Le 22/02/12 09:48, Ian Hickson a ?crit :
> On Tue, 13 Sep 2011, Michael Gratton wrote:
>> This can be remedied by allowing the value of <output> elements to be 
>> submitted. That is, include the <output> element in the submittable 
>> form-associated element category.
>>
>> I initially thought that this was precisely what the <output> element 
>> existed for - it was rather surprising when I tried using them but none 
>> of the values were appearing in the submission.
> 
> You can work around this by just assigning the value to a hidden input 
> when you assign it to the output control.

Yes, this is what I do at the moment, However as I have argued elsewhere
on this tread, it a burdensome kludge for a limitation in the spec.

> But in general, I recommend against this. Anything that can be computed 
> should be computed on the server to obtain the canonical value, otherwise 
> you open yourself up to attackers sending you inconsistent data.
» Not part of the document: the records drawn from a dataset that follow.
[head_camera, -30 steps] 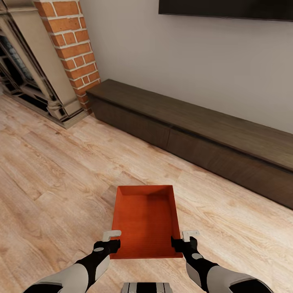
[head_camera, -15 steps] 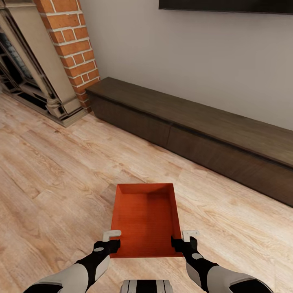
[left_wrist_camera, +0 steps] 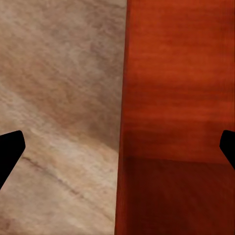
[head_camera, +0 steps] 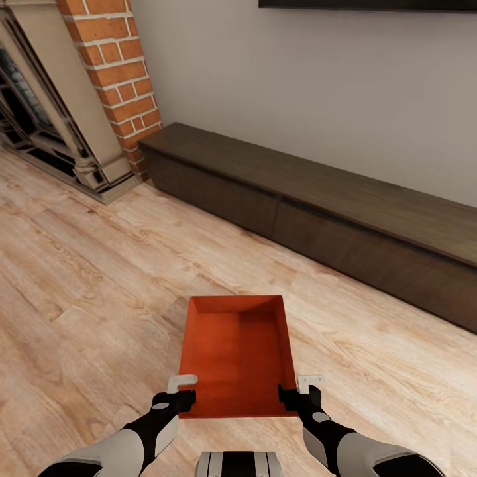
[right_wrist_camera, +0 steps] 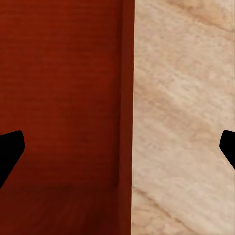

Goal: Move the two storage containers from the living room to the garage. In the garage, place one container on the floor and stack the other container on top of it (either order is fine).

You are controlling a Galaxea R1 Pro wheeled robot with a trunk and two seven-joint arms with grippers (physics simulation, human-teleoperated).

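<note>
One orange-red storage container, open-topped and empty, lies low in front of me on the light wood plank floor. The second container is out of view. My left gripper is at its near left corner and my right gripper at its near right corner. In the left wrist view the container's thin side wall runs midway between the wide-apart black fingertips without touching them. The right wrist view shows the other wall the same way between fingertips. Both grippers are open.
A long dark wooden low cabinet runs along the grey wall ahead, under a dark screen. A brick column and a fireplace surround stand at the far left. Bare plank floor spreads on both sides of the container.
The whole view has shifted: cabinet and fireplace sit slightly higher in the picture, and the container's far edge too. Both grippers keep their places at the container's near corners.
</note>
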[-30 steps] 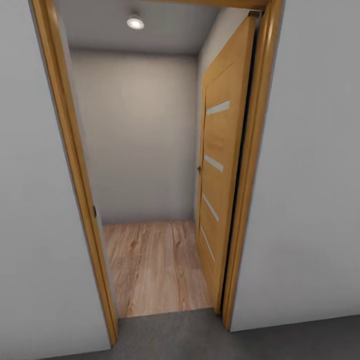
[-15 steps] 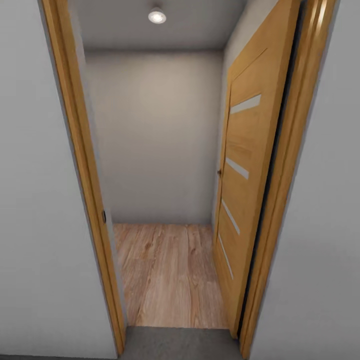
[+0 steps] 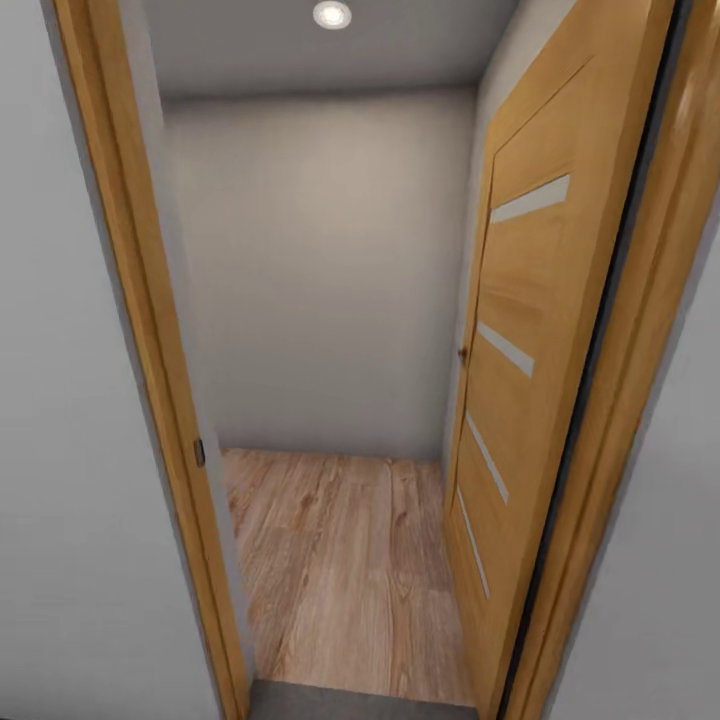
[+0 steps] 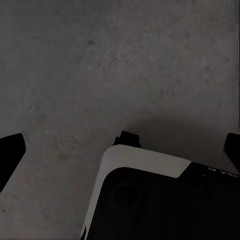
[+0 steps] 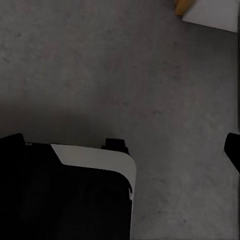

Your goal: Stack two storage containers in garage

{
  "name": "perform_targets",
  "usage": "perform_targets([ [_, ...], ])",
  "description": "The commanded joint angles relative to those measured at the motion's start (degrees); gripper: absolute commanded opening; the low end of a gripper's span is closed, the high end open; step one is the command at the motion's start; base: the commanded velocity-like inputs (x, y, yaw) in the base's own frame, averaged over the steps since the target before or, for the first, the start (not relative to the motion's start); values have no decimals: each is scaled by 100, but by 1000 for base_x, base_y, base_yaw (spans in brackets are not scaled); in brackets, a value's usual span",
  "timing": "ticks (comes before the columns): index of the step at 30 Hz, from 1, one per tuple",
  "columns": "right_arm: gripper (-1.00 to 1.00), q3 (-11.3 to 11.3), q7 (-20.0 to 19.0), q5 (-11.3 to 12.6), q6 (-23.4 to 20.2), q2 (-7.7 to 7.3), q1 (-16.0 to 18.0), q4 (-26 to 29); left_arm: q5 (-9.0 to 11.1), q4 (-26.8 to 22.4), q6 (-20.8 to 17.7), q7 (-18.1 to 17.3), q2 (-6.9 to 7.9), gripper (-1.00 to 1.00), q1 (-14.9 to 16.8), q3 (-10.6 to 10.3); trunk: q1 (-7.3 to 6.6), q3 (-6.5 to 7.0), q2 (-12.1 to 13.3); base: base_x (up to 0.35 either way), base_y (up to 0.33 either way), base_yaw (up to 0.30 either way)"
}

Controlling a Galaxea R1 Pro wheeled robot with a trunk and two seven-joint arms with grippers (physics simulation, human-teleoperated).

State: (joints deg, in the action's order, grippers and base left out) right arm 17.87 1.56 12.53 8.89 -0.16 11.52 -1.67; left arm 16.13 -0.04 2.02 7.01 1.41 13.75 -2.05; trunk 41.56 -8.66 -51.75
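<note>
Honey-wood door (image 3: 520,330) stands open at frame right, plank floor (image 3: 340,560) dead ahead through the doorway; both grippers (image 4: 120,150) (image 5: 122,150) hang wide apart, empty, above grey concrete (image 4: 100,65)

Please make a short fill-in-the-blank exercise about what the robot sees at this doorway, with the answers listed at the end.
1. The wooden door on the right of the doorway stands ____.
2. Beyond the threshold, the floor of the small room is made of light ____ planks.
3. A round ____ shines in the ceiling of that room.
4. Under both wrist cameras, the ground is dark ____ concrete.

Missing words: open; wood; lamp; grey
</note>
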Motion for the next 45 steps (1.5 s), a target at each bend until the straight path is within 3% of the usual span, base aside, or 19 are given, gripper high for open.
perform_targets([
  [1,100,49,2,51,34,2,8,-18,39,4,17,10,-1,100,5,-24,4,-8,-5,306,-103,4],
  [25,100,59,7,39,-7,20,8,-18,39,4,17,10,8,100,5,-23,4,-8,-5,306,-65,1],
  [45,100,50,11,39,17,7,8,-18,43,4,19,11,8,100,5,-23,4,-8,-5,306,0,85],
])
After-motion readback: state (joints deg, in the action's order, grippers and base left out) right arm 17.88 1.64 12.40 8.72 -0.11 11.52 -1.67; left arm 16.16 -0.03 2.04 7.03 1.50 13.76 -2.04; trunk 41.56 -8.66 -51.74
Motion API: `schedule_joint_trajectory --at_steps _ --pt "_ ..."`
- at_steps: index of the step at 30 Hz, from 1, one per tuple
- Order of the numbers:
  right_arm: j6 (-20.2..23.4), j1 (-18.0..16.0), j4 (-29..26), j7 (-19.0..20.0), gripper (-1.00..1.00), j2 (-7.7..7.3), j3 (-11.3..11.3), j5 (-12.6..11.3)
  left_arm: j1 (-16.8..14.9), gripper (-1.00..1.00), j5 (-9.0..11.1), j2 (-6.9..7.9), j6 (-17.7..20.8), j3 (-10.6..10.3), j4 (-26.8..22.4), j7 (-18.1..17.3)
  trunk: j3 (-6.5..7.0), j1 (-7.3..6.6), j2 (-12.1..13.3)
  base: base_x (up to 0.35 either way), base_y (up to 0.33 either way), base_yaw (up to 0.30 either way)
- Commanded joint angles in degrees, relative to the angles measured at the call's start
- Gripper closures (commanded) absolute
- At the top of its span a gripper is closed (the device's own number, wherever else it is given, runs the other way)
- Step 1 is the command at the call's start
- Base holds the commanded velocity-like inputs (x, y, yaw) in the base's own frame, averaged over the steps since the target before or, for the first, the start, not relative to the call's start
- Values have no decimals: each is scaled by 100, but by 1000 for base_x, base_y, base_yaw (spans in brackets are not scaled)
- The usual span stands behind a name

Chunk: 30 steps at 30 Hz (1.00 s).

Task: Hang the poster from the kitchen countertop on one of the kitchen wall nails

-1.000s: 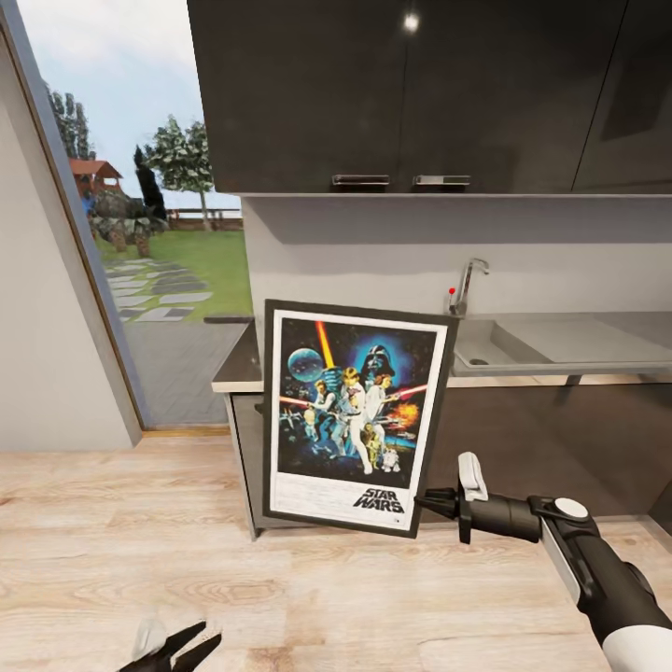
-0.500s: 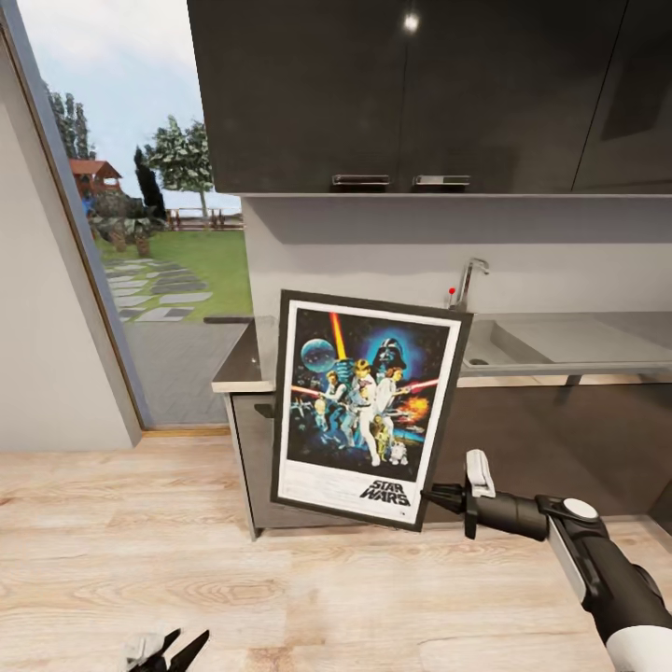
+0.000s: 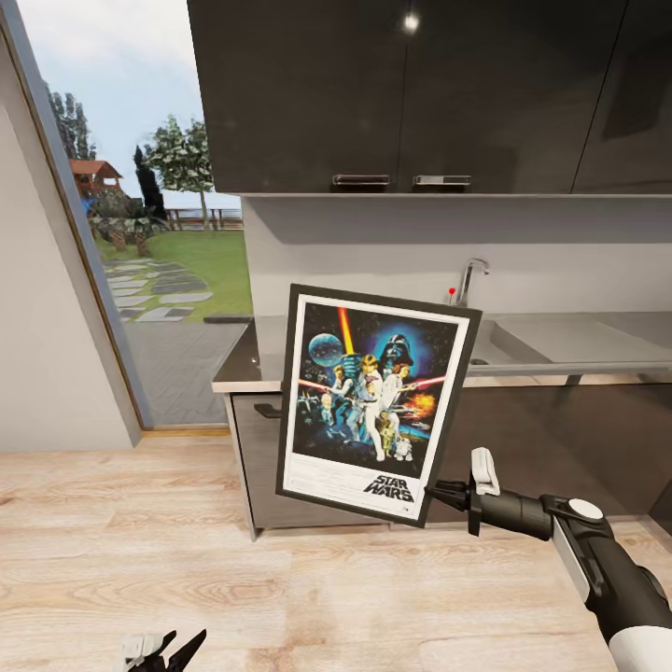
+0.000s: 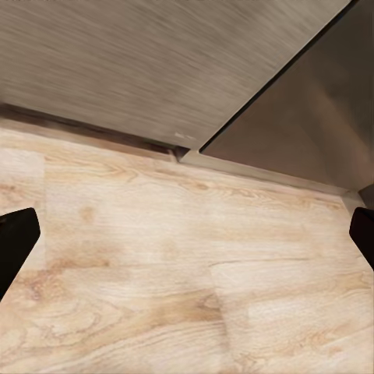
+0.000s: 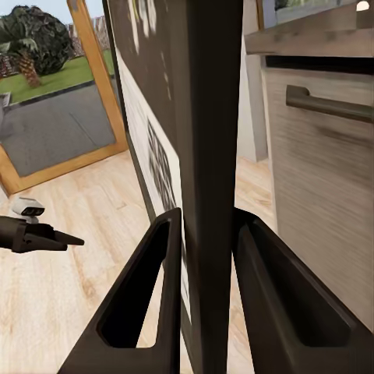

While for applications where trust is an issue one clearly needs to
check calculations server-side. When it is not however, this would be a
welcome addition.

> On Wed, 14 Sep 2011, Michael Gratton wrote:
>> [As an aside, it just occured to me that it would also be helpful if 
>> <output> supported the "type" attribute, for most of the same values as 
>> <input> now does in HTML5, for much the same reason as it makes sense 
>> for <input>.]
>
> It makes sense for <input> because it lets the browser know what interface 
> to give to the user to let the user change the value... How does that make 
> sense for <output>?

The same argument that applies to supporting extended type values for
<input> applies to <output>. My take on it is:

The <input> not only allows a user to enter a value, it also displays
its value to the user. For improved usability, some UAs will format or
replace the value of an <input> element rather than displaying the raw
string (some obvious candidates for this are: file, month, tel, date,
number, and colour). For consistency, these UAs should also display
calculated values - the values of <output> elements - in the same way.
To do this, the element needs its type declared.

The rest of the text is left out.